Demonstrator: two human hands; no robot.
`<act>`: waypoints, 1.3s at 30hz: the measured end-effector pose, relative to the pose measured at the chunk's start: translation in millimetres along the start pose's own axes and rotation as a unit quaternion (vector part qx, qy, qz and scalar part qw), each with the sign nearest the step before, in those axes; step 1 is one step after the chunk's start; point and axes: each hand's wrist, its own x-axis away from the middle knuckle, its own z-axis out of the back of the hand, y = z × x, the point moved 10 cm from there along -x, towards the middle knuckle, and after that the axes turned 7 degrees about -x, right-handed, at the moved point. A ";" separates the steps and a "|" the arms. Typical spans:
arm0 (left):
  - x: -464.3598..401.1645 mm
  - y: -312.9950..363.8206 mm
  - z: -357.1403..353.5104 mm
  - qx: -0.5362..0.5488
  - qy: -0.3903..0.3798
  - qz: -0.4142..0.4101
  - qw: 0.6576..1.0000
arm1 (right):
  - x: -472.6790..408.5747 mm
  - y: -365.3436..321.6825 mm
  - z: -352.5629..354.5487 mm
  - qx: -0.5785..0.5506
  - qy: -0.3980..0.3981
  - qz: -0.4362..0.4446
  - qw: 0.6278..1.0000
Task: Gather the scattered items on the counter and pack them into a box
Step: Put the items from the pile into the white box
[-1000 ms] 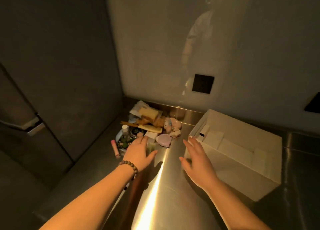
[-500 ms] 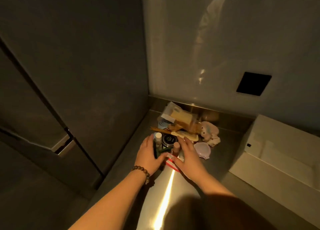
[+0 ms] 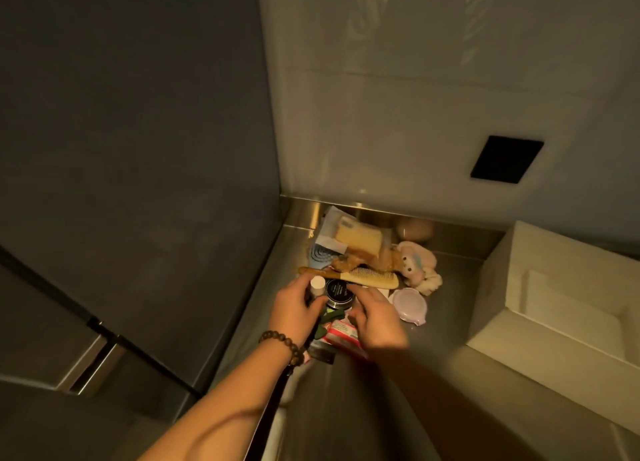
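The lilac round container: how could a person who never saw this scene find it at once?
Find the white box on the steel counter. Between it and the right hand lies the lilac round container, below the plush toy. It alone is a flat pale-purple disc.

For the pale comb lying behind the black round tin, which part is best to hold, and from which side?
Probably the comb by its brown handle at the left end, pinched from above across its flat faces. It lies flat, teeth toward the back. The left hand is nearest that end; the plush toy crowds the right end.
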 end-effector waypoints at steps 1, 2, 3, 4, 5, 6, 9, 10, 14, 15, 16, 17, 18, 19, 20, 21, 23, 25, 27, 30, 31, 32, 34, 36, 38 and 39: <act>-2.5 5.9 4.5 0.008 0.005 -0.001 1.000 | 1.5 -3.9 9.9 -0.030 0.016 -0.002 0.999; -5.0 13.5 8.8 0.016 0.011 -0.003 1.000 | 2.9 -8.0 21.1 -0.059 0.031 -0.001 0.998; -7.5 23.4 12.7 0.025 0.016 -0.008 1.000 | 4.0 -12.5 34.2 -0.081 0.047 0.006 0.996; -10.2 35.6 16.5 0.036 0.020 -0.017 0.999 | 5.2 -18.2 49.6 -0.094 0.066 0.018 0.993; -12.9 50.5 20.1 0.046 0.025 -0.029 0.998 | 6.1 -23.4 67.5 -0.102 0.088 0.031 0.990; -15.4 66.9 23.2 0.057 0.031 -0.043 0.997 | 7.7 -27.6 86.9 -0.110 0.111 0.043 0.987; -20.2 123.1 21.4 0.084 0.041 -0.081 0.992 | 17.0 -28.6 148.2 -0.126 0.169 0.051 0.976; -20.5 143.9 15.8 0.093 0.039 -0.093 0.991 | 21.6 -25.0 168.8 -0.128 0.184 0.051 0.973; -17.1 227.9 -33.9 0.140 -0.014 -0.129 0.982 | 46.6 8.2 254.2 -0.103 0.239 0.038 0.965; -15.3 247.5 -49.2 0.141 -0.025 -0.136 0.980 | 53.9 21.9 272.6 -0.108 0.245 0.027 0.963; -13.5 266.1 -65.4 0.143 -0.036 -0.144 0.979 | 62.0 36.9 289.9 -0.123 0.250 0.016 0.960; -11.5 283.9 -82.0 0.143 -0.047 -0.152 0.977 | 70.5 52.1 306.3 -0.141 0.253 0.006 0.957; -9.8 300.3 -98.8 0.143 -0.058 -0.159 0.975 | 78.6 67.3 321.4 -0.154 0.255 0.000 0.955; -8.5 314.7 -115.9 0.141 -0.068 -0.166 0.974 | 86.1 82.2 335.4 -0.160 0.254 -0.004 0.954; -8.2 327.0 -133.6 0.136 -0.080 -0.171 0.973 | 91.7 96.9 347.4 -0.159 0.251 -0.009 0.955; -8.8 337.0 -152.2 0.128 -0.096 -0.174 0.972 | 96.0 110.9 357.6 -0.153 0.247 -0.015 0.957; -12.8 349.5 -187.5 0.108 -0.129 -0.172 0.971 | 99.3 139.0 372.5 -0.138 0.240 -0.029 0.960; -19.8 355.9 -216.4 0.086 -0.151 -0.174 0.969 | 96.0 166.9 378.7 -0.131 0.231 -0.045 0.963; -29.0 357.8 -236.5 0.072 -0.163 -0.175 0.968 | 87.7 191.6 378.8 -0.126 0.221 -0.059 0.965; -40.6 348.9 -253.5 0.070 -0.166 -0.161 0.970 | 72.7 220.1 370.7 -0.129 0.218 -0.070 0.965; -42.0 343.5 -257.2 0.065 -0.164 -0.156 0.972 | 68.7 227.8 364.8 -0.137 0.216 -0.078 0.964; -42.2 337.8 -260.4 0.058 -0.161 -0.152 0.973 | 65.6 234.5 358.6 -0.141 0.212 -0.086 0.963; -40.4 329.1 -265.3 0.048 -0.157 -0.147 0.975 | 62.6 241.0 348.7 -0.136 0.206 -0.088 0.965; -38.9 323.6 -266.6 0.044 -0.155 -0.140 0.977 | 62.4 242.6 344.2 -0.128 0.206 -0.086 0.966; -36.4 319.5 -265.1 0.039 -0.154 -0.131 0.979 | 65.2 242.5 342.2 -0.121 0.208 -0.089 0.966; -33.9 317.3 -264.3 0.034 -0.157 -0.126 0.979 | 67.4 242.2 341.0 -0.119 0.209 -0.092 0.966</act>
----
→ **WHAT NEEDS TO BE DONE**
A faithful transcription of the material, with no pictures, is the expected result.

→ **RESPONSE**
Demonstrator: two human hands; no robot.
`<act>`: waypoints, 1.3s at 30hz: the measured end-effector pose, relative to the pose measured at the chunk's start: translation in millimetres along the start pose's own axes and rotation as a unit quaternion (vector part qx, qy, qz and scalar part qw), each with the sign nearest the step before, in those axes; step 1 is one step after the chunk's start; point and axes: each hand's wrist, its own x-axis away from the middle knuckle, its own z-axis out of the back of the hand, y = z × x, the point moved 10 cm from there along -x, towards the middle knuckle, and after that the axes turned 7 degrees about -x, right-handed, at the moved point. A ";" separates the steps and a "|" the arms. Typical spans:
arm0 (left):
  - x: -464.3598..401.1645 mm
  - y: -312.9950..363.8206 mm
  - z: -357.1403..353.5104 mm
  - qx: -0.5362..0.5488
  - qy: -0.3903..0.3798
  - qz: -0.4142..0.4101
  - qw: 0.6576..1.0000
arm1 (right):
  - x: -472.6790..408.5747 mm
  - y: -365.3436..321.6825 mm
  - z: -352.5629..354.5487 mm
  - qx: -0.5785..0.5506
  - qy: -0.3980..0.3981
  - qz: -0.4362..0.4446
  - qw: 0.6278..1.0000
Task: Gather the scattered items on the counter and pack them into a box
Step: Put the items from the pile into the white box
[-1000 ms] 
[-500 ms] 
[+0 ms] 
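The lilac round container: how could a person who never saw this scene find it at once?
Find the white box on the steel counter. Between it and the right hand lies the lilac round container, below the plush toy. It alone is a flat pale-purple disc.

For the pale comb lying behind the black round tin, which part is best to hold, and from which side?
Probably the comb by its brown handle at the left end, pinched from above across its flat faces. It lies flat, teeth toward the back. The left hand is nearest that end; the plush toy crowds the right end.
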 end-effector waypoints at steps 1, 2, 3, 4, 5, 6, 9, 10, 14, 15, 16, 17, 18, 19, 20, 21, 23, 25, 27, 30, 31, 32, 34, 36, 38 and 39: <act>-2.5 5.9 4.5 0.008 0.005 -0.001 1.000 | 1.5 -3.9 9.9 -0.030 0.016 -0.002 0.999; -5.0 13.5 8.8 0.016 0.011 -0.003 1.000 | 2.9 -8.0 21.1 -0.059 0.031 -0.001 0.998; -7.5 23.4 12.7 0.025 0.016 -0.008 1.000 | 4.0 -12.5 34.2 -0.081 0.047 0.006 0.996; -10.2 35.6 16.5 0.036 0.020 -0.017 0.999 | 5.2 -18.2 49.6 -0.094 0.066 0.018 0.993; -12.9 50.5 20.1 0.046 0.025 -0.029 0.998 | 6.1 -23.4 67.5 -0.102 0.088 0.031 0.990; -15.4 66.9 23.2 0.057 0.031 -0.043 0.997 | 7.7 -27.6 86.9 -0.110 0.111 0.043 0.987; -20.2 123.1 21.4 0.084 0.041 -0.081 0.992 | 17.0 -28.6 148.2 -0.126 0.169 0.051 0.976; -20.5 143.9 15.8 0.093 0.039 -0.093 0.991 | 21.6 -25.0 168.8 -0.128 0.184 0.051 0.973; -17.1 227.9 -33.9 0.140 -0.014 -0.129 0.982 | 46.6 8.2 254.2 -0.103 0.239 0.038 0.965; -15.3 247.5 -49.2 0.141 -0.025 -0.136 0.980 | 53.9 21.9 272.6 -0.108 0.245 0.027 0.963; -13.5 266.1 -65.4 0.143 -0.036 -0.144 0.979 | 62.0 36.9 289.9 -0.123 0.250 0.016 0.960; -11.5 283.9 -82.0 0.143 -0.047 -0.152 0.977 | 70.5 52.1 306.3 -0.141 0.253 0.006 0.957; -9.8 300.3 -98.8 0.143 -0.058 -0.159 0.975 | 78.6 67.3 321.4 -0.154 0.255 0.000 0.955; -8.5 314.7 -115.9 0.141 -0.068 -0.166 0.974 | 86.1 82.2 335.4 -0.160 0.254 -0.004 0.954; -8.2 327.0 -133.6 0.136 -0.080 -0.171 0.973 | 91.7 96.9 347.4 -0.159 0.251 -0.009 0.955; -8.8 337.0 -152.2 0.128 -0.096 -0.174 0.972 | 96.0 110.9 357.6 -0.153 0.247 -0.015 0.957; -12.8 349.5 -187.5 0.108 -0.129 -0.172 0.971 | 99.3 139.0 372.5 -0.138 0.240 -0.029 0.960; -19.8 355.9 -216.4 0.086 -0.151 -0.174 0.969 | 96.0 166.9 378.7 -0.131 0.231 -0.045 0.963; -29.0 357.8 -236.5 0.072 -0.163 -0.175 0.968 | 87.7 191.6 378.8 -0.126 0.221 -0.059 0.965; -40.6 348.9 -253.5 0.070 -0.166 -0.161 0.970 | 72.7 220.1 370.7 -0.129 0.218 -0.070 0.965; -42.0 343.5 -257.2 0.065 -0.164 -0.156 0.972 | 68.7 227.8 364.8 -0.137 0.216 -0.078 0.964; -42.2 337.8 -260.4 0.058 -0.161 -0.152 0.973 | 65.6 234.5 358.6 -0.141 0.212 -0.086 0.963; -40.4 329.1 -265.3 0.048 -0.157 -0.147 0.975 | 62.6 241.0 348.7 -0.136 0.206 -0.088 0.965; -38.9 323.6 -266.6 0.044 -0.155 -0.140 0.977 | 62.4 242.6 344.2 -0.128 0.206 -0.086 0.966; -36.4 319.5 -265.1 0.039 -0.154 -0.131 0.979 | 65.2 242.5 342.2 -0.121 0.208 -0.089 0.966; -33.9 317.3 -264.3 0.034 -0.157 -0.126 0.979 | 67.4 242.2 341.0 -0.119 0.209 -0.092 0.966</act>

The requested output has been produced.